Mar

20

I had a reverse shoe shine boy moment to day. A friend, who shouldn't talk to me about markets, talked to me: "Your boy Trump is crashing the markets. My portfolio …." I take such data points serious - in combinations.

Steve Ellison responds:

Similarly, my sister in October 2008 was getting 150 calls per day from clients asking, "Should I sell?" She worked at an insurance company that also offered investment services. My reaction at the time was, "Isn't anybody calling to ask, 'Should I buy?'"

Jeffrey Hirsch writes:

Still hearing a lot of “Should I buy?” Two weekends ago was asked if would come on cable biz Monday 2/24 to say I was buying mega cap tech. I declined and said I did not think is was time. Posted this that day.

Updates:

Nils Poertner writes:

valid observations here. good to pay attention to odd moves, anything strange (eg like bund move recently) - as there may be more odd things coming!! in other words, be like Alexander Fleming - who stumbled on penicillin by chance - and didn't bin the sample as he wasnt looking for it.

Adam Grimes comments:

I obviously understand the shoe shine boy/taxi driver point here, but it's worth considering that market psychology is not asymmetrical.

P. Humbert responds:

Hi Adam. there is high risk, that I initially heard about the old masters from your writings. I agree, that it probably has more weight for tops. I think, that is where you are pointing to? My friend has quite a good performance in being wrong. He called the the Bitcoin top being bullish and some more. He is a nice guy, just not for markets.

Adam Grimes agrees:

Yeah that's always been my thinking–a little more actionable with exuberance at tops. Bottoms tend to overshoot a bit more, on balance, so I think the shoe shine boy cries uncle a bit too soon.

Nils Poertner adds:

sometimes the crowd is right or they have a hunch but they don't connect the dots yet
eg. "a bit of subprime" in early 2008 - as sort of consensus view among your typical investor back them it was high time to position extra cautious.

Bill Rafter comments:

The “crowd” is mostly right, but the problem is that there are usually several crowds, and of course the composition of the crowds change.
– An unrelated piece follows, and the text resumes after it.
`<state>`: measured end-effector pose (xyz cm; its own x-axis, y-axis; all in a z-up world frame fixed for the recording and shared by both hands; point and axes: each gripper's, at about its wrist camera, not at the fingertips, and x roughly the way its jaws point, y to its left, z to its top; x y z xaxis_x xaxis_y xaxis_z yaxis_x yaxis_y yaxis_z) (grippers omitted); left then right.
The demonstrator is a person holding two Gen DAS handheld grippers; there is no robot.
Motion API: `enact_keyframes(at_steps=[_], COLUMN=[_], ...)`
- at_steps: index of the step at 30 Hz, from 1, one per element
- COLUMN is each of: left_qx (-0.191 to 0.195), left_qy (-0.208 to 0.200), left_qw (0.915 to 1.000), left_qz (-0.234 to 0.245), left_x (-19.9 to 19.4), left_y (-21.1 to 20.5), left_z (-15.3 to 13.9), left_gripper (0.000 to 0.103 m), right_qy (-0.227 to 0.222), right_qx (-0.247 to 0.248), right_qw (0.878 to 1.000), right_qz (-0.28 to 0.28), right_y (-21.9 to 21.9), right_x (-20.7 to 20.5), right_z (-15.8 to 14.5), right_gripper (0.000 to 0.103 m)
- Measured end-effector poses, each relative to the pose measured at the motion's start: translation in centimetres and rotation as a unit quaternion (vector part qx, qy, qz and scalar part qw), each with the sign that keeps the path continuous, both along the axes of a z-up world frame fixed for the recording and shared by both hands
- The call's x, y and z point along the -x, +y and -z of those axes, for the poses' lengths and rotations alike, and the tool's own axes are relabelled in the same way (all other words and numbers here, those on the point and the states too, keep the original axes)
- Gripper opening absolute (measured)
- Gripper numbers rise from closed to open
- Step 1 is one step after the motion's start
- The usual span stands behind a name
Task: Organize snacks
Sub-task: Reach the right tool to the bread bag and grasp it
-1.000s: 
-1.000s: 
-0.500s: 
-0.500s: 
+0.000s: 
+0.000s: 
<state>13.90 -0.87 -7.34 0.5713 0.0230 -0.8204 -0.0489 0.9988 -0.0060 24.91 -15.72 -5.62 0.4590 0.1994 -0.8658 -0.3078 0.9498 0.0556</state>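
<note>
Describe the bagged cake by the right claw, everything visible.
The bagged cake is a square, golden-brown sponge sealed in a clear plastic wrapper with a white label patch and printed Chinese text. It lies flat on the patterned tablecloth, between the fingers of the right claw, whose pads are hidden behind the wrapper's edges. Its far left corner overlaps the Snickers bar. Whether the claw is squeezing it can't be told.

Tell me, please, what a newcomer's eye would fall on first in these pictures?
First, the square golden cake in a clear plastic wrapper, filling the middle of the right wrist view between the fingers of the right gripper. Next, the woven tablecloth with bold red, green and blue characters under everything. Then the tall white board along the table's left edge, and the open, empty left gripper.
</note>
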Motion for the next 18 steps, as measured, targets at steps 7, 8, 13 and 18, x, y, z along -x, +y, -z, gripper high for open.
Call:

If you’re lucky, there will only be two crowds, the knowledgeable ones, and those “asleep at the switch”. The trading rule is simple: follow the informed ones, particularly if the uninformed ones are 180 degrees away. A classic example of this is the Commitment of Traders Report. Ideally the reporting specs will be one way, with the non-reporters the other way (and preferably short). Without the benefit of COT, you can identify best- and worst-informed with regression.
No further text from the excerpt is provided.